Осмомысл поцеловал её в щёку:
- Любушка-голубушка… Нет, нельзя, нельзя.
- Знаю, что нельзя. Но каков мой брак? Лишь одно название. Да и твой не лучше. Отчего же мучить себя глупыми запретами? И бояться подарить себе хоть частицу счастья?
- Ты смущаешь меня.
- Я сама в смятении. Но моя любовь выше всех преград.
Взяв её за плечи, заглянул в глаза:
- Славушка, родимая! Да неужто любишь?
- До беспамятства, княже, до самозабвения.
- Хочешь быть моею?
- Я твоя раба.
Он сомкнул объятия и затрясся, плача. Испугавшись, она спросила:
- Ты не рад? Я тебя задела? Ярослав, рыдая, ответил:
- Ничего, ничего… Пустяки… Просто не ожидал… что ещё найду родственную душу…
- Значит, таково расположение звёзд…
Так они сошлись, несмотря на статус и большую разницу в возрасте - двадцать лет. Привязались друг к другу сильно. И старались скрыть от окружающих эту криминальную связь. Но известно: шила в мешке не утаишь…
В Торческе узнали осенью 1174 года. Ольга Юрьевна, поражённая этой вестью, долго не могла успокоиться, проклинала мужа и всё время спрашивала брата, Всеволода Юрьевича:
- Как сие возможно? Как земля ещё его терпит?

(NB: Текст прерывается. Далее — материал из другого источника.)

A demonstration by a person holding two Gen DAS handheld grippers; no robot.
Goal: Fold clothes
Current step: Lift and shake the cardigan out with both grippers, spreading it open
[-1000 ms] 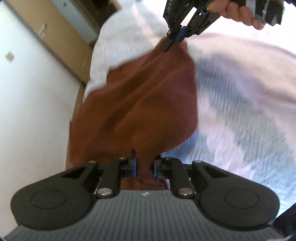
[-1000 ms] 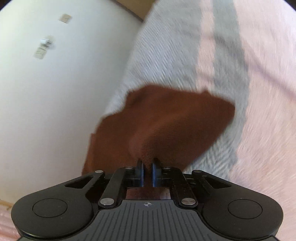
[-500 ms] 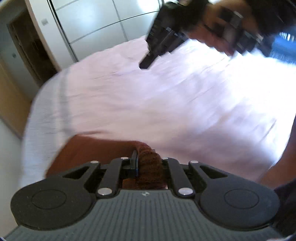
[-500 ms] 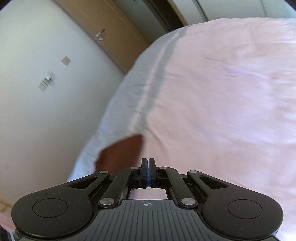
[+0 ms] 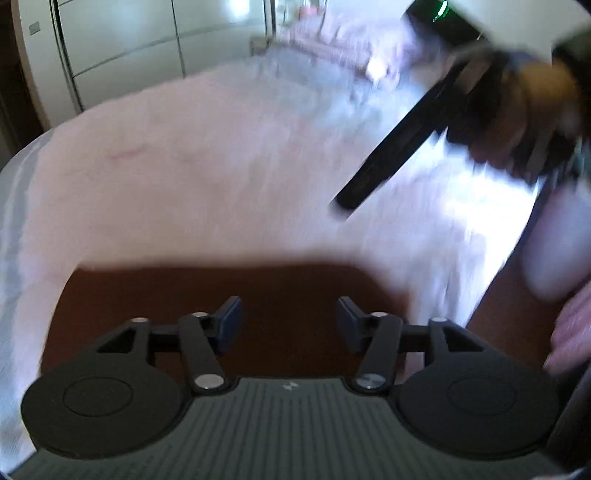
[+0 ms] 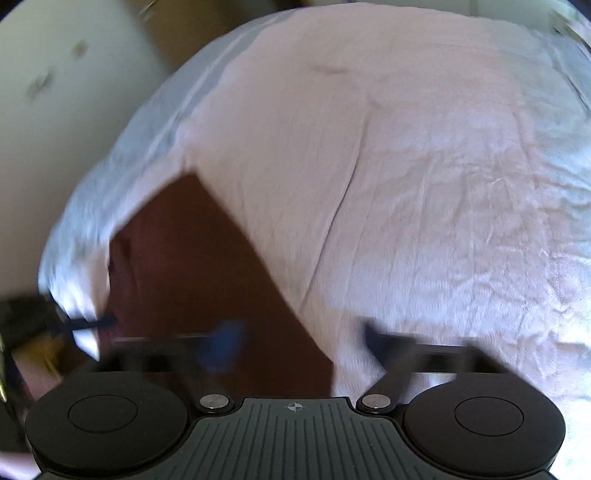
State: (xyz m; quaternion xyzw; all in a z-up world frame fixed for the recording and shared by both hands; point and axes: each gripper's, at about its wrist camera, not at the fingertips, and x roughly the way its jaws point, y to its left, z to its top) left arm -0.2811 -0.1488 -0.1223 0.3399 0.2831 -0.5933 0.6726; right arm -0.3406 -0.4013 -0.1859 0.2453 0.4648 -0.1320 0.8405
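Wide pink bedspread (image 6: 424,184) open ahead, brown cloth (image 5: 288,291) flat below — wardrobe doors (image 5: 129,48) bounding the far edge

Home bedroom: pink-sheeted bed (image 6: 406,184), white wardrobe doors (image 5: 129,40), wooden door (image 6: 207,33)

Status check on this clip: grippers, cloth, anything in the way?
Left gripper and right gripper both opening, nothing between the pads. Brown cloth lies flat on the bed, released. Nothing in the way.
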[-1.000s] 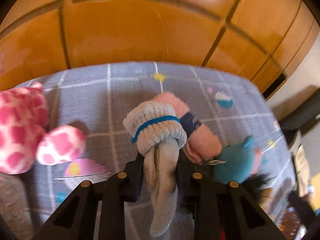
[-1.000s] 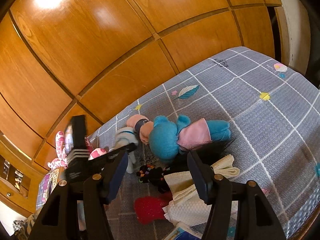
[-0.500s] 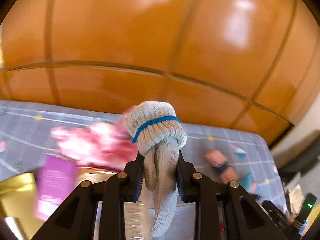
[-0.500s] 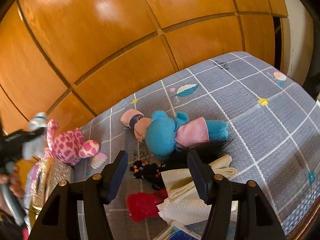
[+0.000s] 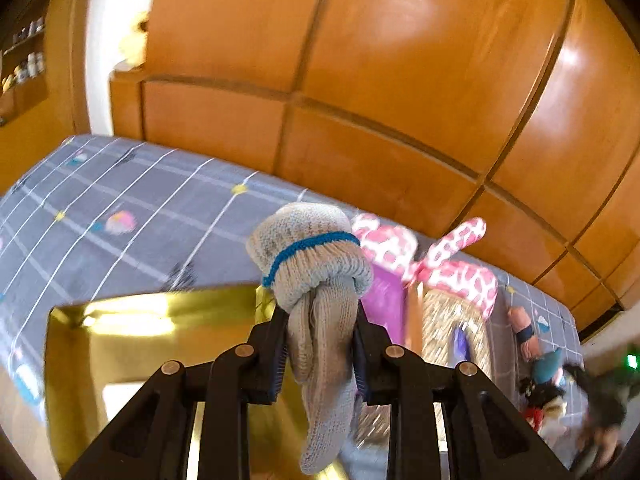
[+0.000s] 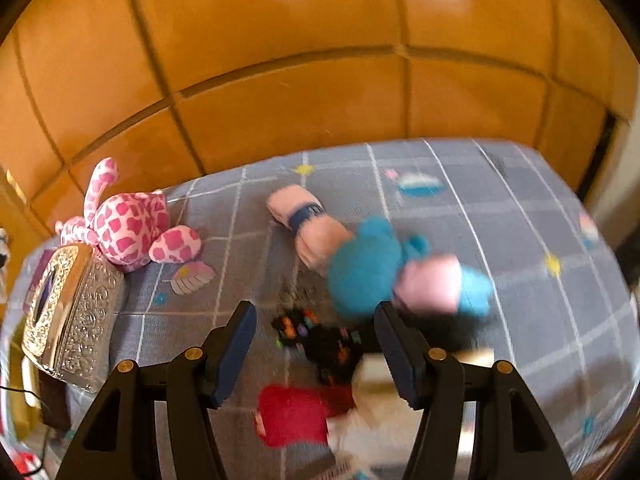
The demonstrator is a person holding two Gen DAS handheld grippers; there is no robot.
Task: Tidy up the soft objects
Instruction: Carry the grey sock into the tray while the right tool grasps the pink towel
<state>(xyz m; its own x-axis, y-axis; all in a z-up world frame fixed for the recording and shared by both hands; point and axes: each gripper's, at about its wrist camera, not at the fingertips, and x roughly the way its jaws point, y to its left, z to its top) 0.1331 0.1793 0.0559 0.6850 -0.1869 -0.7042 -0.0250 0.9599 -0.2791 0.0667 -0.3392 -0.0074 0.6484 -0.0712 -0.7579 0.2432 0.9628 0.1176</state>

Погруженный в свои заботы, молодой человек отвечал невнятно:
- Да, нехорошо… Не уйти ему от кары Господней…
- В Галич не вернусь боле никогда! - объявляла княгиня. - Можно мне с тобой поселиться, в Суздале? На родной сторонке?
Он не возражал:
- Сделай милость, сестрица. Буду очень рад, коль поедем вместе. И живи сколь захочешь. Я люблю большую семью…
Дело было вот в чём. Святослав Всеволодович Черниговский - Болеславов отец - сделался в то время князем великим киевским. До него стольный град много раз переходил из рук в руки, посидели в нём и смоленские князья, и суздальские, постоянно ведя взаимную войну; наконец 29 июня 1174 года в Боголюбове был убит глава рода Долгоруких - Андрей Юрьевич Боголюбский. И, воспользовавшись сумятицей, при поддержке «чёрных клобуков» Святослав занял главный трон на Руси.